WASHINGTON: The post-2014 US military strategy for the Pak-Afghan region and the Zarb-i-Azb Operation will be reviewed carefully at the next meeting of the US-Pakistan Defence Consultative Group, official sources said.
The group meets in Washington in the second week of December.
The Pakistani delegation is expected to give a detailed review of the operation launched earlier this year to eliminate militant hideouts from North Waziristan.
The US delegation will give a presentation on post-2014 US and Nato military strategy for the Pak-Afghan region.
This will be the 23rd meeting of the US-Pakistan Defence Consultative Group, which was founded to devise joint strategies for combating militancy in the Pak-Afghan area.
The forum also allows both sides to exchange views and coordinate defence policy “with the goal of strengthening defence cooperation to support each country’s security interests”, said a Pentagon press statement.

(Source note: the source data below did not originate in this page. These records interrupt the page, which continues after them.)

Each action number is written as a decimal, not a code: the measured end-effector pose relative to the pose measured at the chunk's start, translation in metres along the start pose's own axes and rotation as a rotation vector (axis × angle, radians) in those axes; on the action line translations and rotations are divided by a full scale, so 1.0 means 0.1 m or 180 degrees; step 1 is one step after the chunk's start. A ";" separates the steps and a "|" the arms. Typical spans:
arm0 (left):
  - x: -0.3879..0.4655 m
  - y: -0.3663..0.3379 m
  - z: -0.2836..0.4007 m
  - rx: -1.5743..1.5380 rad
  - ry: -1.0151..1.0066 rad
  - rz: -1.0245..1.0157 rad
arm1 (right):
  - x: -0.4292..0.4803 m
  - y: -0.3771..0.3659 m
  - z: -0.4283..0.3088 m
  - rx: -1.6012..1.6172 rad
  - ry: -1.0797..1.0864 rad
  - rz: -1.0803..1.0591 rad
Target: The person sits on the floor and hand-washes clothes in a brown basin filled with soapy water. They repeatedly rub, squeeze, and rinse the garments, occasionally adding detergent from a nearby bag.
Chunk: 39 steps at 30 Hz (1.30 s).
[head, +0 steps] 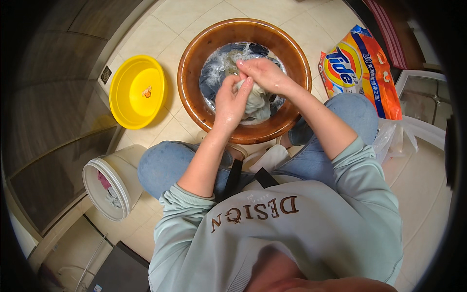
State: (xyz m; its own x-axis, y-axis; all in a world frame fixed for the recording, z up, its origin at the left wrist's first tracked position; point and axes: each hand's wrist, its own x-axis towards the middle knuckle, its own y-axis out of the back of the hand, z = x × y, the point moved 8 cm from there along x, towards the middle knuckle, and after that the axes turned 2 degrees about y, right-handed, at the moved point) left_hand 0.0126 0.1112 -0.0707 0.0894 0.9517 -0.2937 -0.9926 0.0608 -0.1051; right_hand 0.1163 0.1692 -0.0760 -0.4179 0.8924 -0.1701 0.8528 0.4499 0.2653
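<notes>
Between my knees stands a round brown basin [193,106] with soapy water and dark clothes [211,85] in it. A bunched whitish wet cloth [255,100] hangs from both hands above the suds. My left hand [233,95] grips it from the near left side, thumb pointing up and away. Over the cloth's upper end, my right hand [263,75] closes from the right, its fingers meeting those of the left. Part of the cloth is hidden behind the fingers, and its lower folds hang down into the basin.
A yellow plastic basin [127,106] sits on the tiled floor to the left. Nearer me is a white bucket [133,171] with cloth inside. An orange Tide detergent bag [379,80] stands at right, above a clear plastic bag [390,138]. Dark cabinets [54,73] line the left.
</notes>
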 end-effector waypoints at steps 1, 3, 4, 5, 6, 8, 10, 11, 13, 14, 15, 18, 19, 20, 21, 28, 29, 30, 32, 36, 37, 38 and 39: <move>0.01 0.05 0.04 0.0062 -0.0108 0.0091 | -0.01 0.03 -0.07 0.0035 0.0236 0.0126; 0.03 0.12 0.11 0.0112 -0.0292 0.0207 | 0.02 0.04 0.04 0.0151 -0.0150 -0.0074; 0.03 0.18 0.14 0.0018 -0.0360 0.0347 | 0.04 0.06 0.06 0.0312 -0.0167 -0.0140; 0.05 0.20 0.13 -0.0399 -0.0287 0.0332 | 0.05 0.04 0.02 0.0588 0.0042 -0.0351; 0.06 0.24 0.12 -0.0857 -0.0279 0.0339 | 0.05 0.07 0.07 0.0332 -0.0097 -0.0388; 0.08 0.27 0.11 -0.1614 -0.0281 0.0262 | 0.03 0.03 0.03 0.0038 0.0020 -0.0764; 0.10 0.31 0.05 -0.1863 -0.0078 0.0348 | -0.01 0.01 0.07 0.0427 -0.0316 -0.0784; 0.10 0.32 0.06 -0.2025 -0.0098 0.0304 | -0.03 -0.03 0.02 0.0823 -0.0270 -0.0849; 0.11 0.33 0.03 -0.2162 0.0056 0.0363 | -0.04 -0.03 0.00 0.1503 -0.0279 -0.0495; 0.11 0.31 0.04 -0.2260 0.0109 0.0315 | -0.05 -0.09 0.03 0.1781 -0.0440 -0.0576; 0.10 0.29 0.02 -0.2344 0.0240 0.0315 | -0.05 -0.13 0.07 0.2101 -0.0526 -0.0515; 0.08 0.23 0.02 -0.2452 0.0311 0.0358 | -0.02 -0.18 0.18 0.2256 -0.0679 -0.0344; 0.08 0.21 -0.01 -0.2475 0.0443 0.0389 | -0.01 -0.18 0.17 0.2240 -0.0645 -0.0321; 0.08 0.20 -0.04 -0.2499 0.0492 0.0385 | 0.00 -0.20 0.14 0.2398 -0.0580 -0.0282; 0.11 0.18 -0.03 -0.2550 0.0385 0.0245 | -0.01 -0.15 0.14 0.2275 -0.0607 0.0039; 0.16 -0.07 -0.15 -0.3552 0.0343 -0.0999 | -0.45 -0.31 -0.97 -0.0807 0.2092 0.1020; 0.12 -0.16 -0.17 -0.3683 0.0387 -0.1087 | -0.56 -0.40 -1.10 -0.1378 0.2646 0.0969; 0.00 -0.32 -0.09 -0.3953 0.0264 -0.1553 | -0.55 -0.42 -1.12 -0.1540 0.2813 0.0974; -0.10 -0.44 -0.30 -0.3379 0.0667 -0.0753 | -0.33 -0.45 -0.90 -0.1489 0.1906 0.0281; -0.16 -0.29 -0.48 -0.2398 0.1259 0.0314 | -0.32 -0.25 -0.90 -0.1317 0.1421 0.0872; -0.17 -0.27 -0.51 -0.2408 0.1500 0.0327 | -0.44 -0.31 -1.09 -0.1497 0.2053 0.0980; -0.03 -0.34 -0.20 -0.2954 0.0711 -0.0778 | -0.66 -0.44 -1.30 -0.1680 0.2949 0.1105; -0.02 -0.36 0.10 -0.3510 0.0173 -0.1902 | -0.79 -0.64 -1.37 -0.2130 0.3200 0.0925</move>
State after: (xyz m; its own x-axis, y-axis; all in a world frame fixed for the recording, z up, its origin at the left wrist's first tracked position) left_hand 0.0478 0.1100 -0.0570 0.5302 0.8470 0.0377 -0.2014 0.1691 -0.9648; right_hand 0.0512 0.0749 0.0507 -0.5467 0.4593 0.7001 0.7500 -0.1034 0.6534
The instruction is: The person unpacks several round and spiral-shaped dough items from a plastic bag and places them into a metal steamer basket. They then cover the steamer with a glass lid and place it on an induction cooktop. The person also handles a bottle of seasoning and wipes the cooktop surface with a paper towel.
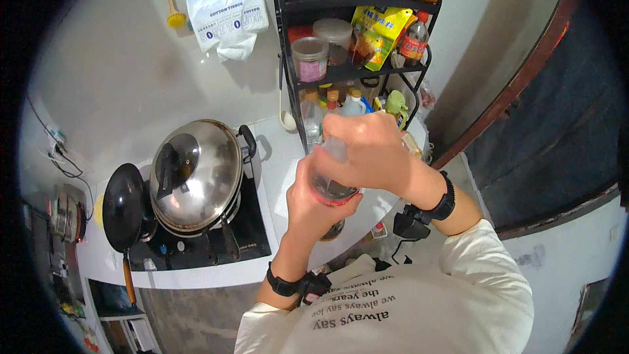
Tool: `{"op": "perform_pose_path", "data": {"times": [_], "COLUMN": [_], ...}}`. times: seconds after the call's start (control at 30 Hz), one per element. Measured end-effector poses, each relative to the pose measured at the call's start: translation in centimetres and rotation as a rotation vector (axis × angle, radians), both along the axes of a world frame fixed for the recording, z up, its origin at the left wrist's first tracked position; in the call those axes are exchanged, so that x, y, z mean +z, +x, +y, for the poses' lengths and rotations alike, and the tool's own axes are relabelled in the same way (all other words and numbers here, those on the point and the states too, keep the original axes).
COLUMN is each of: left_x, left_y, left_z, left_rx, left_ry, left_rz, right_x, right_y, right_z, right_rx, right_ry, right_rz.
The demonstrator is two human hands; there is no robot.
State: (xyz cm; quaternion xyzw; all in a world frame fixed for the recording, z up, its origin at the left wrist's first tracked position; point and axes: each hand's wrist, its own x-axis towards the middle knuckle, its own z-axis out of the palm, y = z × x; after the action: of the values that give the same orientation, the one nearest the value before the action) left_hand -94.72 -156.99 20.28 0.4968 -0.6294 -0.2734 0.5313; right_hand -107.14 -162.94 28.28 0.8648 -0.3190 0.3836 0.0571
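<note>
Over the counter's front edge, my left hand (305, 204) is wrapped around a clear bottle (330, 188) with something dark inside and a red band near its lower part. My right hand (376, 152) closes over the bottle's upper end, its fingers curled around a whitish, translucent part (336, 148). Motion blur and the fingers hide the exact shape of that top. Both hands meet on the one bottle, in front of the black shelf rack (290, 59). A second dark, rounded thing (334, 231) shows just below my left hand, partly covered.
Left, a lidded steel wok (206, 182) and a black frying pan (123, 206) sit on a black cooktop (191, 255). Bottles (333, 101), jars (309, 59) and packets (382, 34) fill the rack. A white ladle (287, 120) hangs beside it. A dark doorway curtain (545, 132) is right.
</note>
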Motion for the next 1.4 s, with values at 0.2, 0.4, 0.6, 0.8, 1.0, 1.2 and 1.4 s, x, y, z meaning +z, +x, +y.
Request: {"op": "perform_pose_path", "data": {"times": [0.2, 0.4, 0.6, 0.8, 1.0, 1.2, 1.4], "left_x": [-0.2, 1.4, 3.0, 0.8, -2.3, -4.1, -5.2], "left_y": [1.0, 0.0, -4.1, -3.0, -1.5, -1.7, -4.4], "left_z": [-2.0, -4.8, -8.3, -9.3, -9.0, -9.8, -11.5], "left_rx": [0.010, -0.146, -0.256, -0.010, 0.180, 0.136, -0.078], "left_ry": [-0.057, -0.032, -0.087, 0.047, 0.138, 0.223, 0.322], "left_rz": [0.219, 0.389, 0.424, 0.610, 0.739, 0.789, 0.696], "right_x": [-1.1, -4.7, -5.0, -4.9, -5.5, -6.5, -9.5], "right_y": [-1.9, -4.0, -6.4, -10.4, -13.4, -15.7, -20.3], "right_z": [0.2, -0.3, -4.6, -11.9, -16.8, -17.5, -14.7], "right_rx": [0.151, 0.130, 0.236, 0.200, -0.068, -0.031, -0.259], "right_ry": [0.478, 0.896, 0.495, 0.439, 0.308, 0.262, 0.506], "right_rz": [-0.170, -0.133, -0.414, -0.652, -0.529, -0.605, -0.561]}}
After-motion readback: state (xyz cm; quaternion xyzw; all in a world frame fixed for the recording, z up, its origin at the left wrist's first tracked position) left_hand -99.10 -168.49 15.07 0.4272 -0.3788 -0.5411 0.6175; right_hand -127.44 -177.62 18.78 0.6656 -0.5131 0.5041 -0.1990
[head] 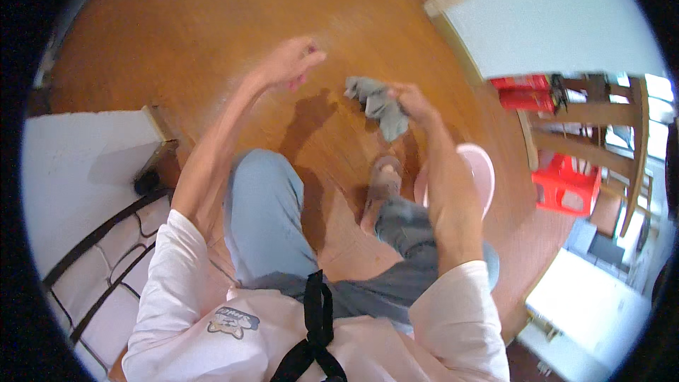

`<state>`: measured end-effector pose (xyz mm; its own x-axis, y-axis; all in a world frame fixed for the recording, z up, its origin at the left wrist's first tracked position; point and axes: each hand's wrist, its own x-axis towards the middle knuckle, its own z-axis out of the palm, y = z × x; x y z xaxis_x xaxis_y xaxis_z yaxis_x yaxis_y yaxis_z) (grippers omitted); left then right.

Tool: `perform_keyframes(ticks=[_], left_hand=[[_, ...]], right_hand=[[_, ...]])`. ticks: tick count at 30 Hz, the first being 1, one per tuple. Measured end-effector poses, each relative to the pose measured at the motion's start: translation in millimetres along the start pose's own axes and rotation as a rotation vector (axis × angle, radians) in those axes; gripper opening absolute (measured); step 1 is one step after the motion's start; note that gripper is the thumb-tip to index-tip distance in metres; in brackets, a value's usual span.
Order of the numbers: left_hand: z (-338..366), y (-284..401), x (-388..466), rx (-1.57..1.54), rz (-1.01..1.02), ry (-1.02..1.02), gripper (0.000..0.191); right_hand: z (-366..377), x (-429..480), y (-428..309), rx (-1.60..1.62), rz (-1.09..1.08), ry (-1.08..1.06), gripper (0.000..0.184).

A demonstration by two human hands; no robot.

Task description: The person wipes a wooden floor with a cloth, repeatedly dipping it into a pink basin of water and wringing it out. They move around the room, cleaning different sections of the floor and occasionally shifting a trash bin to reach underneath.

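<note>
A crumpled grey cloth hangs from my right hand, just above the brown wood-look floor. The fingers pinch its upper right edge, and the lower end droops toward my foot. My left hand is held out over the floor to the left of the cloth, apart from it. It is blurred, with bent, parted fingers and nothing visible in them. Beside my right forearm stands a pink plastic basin, partly hidden by the arm. My slippered foot rests on the floor below the cloth.
White wall ends with wooden trim rise at the upper right and left. Red cylinders, apparently fire extinguishers, a wooden frame and a red plastic stool stand at right. A black metal rail runs at lower left.
</note>
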<state>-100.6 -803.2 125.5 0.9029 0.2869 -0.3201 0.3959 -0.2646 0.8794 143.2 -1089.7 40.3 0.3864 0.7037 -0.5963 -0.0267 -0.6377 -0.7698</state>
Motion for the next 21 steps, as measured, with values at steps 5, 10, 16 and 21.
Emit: perform_keyframes(ticks=[5, 10, 16, 21], left_hand=[[91.7, 113.5, 39.9, -0.050, 0.131, -0.150, 0.045], [184.4, 126.3, 45.2, 0.167, 0.189, -0.375, 0.046], [235.9, 103.2, 50.4, 0.497, 0.309, -0.478, 0.049], [246.8, 91.1, 52.3, 0.725, 0.359, -0.383, 0.044]], right_hand=[[-132.5, -117.7, -63.4, 0.230, 0.130, -0.039, 0.037], [-187.3, -253.9, -67.2, 0.266, 0.063, 0.307, 0.041], [-159.4, -311.3, 16.4, 0.259, 0.135, 0.512, 0.036], [-100.1, -283.8, 151.9, -0.082, 0.250, 0.653, 0.040]])
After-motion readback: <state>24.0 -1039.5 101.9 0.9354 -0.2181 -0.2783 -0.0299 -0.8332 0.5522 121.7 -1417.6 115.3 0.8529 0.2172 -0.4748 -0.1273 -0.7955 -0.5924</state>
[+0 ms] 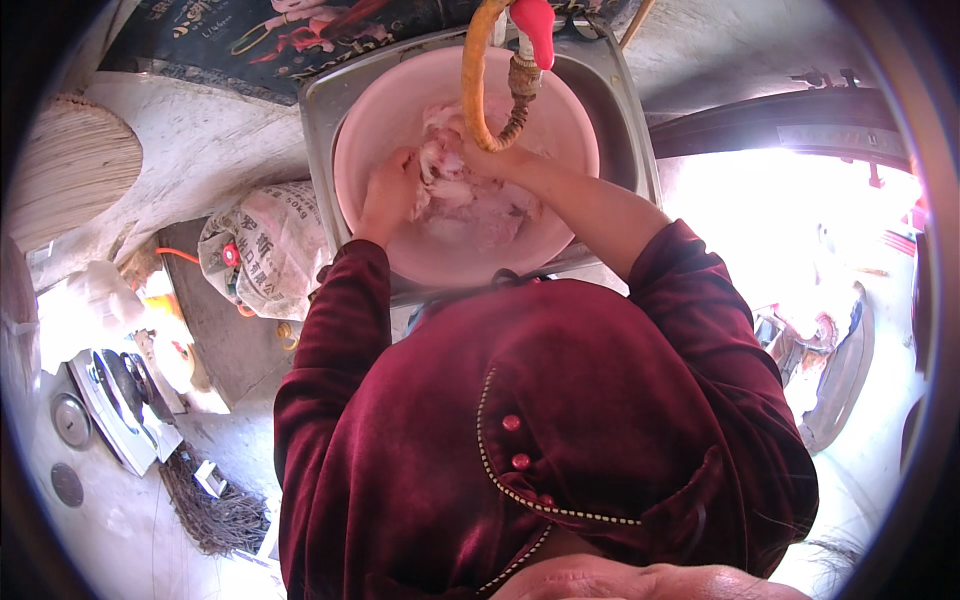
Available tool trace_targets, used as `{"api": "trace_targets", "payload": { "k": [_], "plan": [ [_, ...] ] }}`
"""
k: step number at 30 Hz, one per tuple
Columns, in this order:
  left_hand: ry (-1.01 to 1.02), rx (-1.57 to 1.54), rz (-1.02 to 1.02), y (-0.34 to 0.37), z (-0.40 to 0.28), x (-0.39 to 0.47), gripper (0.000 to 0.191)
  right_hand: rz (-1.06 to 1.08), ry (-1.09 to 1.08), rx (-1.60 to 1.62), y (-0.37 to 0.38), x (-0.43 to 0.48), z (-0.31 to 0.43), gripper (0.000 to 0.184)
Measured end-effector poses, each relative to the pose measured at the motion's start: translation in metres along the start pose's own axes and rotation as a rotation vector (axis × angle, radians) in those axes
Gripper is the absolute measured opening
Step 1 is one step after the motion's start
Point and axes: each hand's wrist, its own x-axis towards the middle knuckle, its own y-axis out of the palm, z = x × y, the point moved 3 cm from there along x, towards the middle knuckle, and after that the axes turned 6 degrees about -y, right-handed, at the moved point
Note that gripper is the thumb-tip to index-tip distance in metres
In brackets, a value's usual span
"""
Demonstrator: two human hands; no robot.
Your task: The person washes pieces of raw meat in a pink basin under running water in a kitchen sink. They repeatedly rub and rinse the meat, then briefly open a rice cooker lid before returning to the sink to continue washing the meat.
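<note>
A large pink plastic basin (360,247) sits in a metal sink (319,120), with cloudy water inside. Both hands are down in the basin on a wet, bunched pale pink and white mass (446,169) that looks like cloth. My left hand (391,184) grips its left side, the fingers partly hidden by its folds. From the right, my right hand (476,159) holds its upper part, partly covered by the hose. More of the pale material (480,221) lies in the water below. A tap with a red handle (534,34) and a yellow hose (472,82) hang over the basin.
Left of the sink stands a white woven sack (281,247) bearing writing. A round wooden board (75,169) leans further left. A twig broom (214,502) lies on the floor at lower left. A dark printed sheet (247,45) covers the wall behind the sink.
</note>
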Motion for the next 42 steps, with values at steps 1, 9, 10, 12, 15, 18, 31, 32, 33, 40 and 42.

In the last meeting, both sides agreed that: “Their defence partnership was vital to regional and international security and that it should continue to endure and grow in the years ahead,” the Pentagon said.
The Pakistani delegation provided an update on its military campaign along the Pakistan-Afghanistan border, and the US delegation briefed on International Security Assistance Force activities in Afghanistan.
The US State Department confirmed on Sunday that Secretary of State John Kerry will meet Pakistan’s Chief of Army Staff Gen Raheel Sharif at his office later in the evening.
Gen Sharif came to the United States two weeks ago for talks with senior US defence and security officials. His assurance that Pakistan was targeting all militant groups – including the Haqqani network – during the current operation against militants helped improve ties between the two militaries.
DCG meetings also review the challenges to regional security, with an emphasis on regional peace and stability.
The meetings also review relations between Pakistan and Afghanistan, particularly cross-border cooperation between the two neighbouring countries that face an existentialist threat from militant groups operating in the region.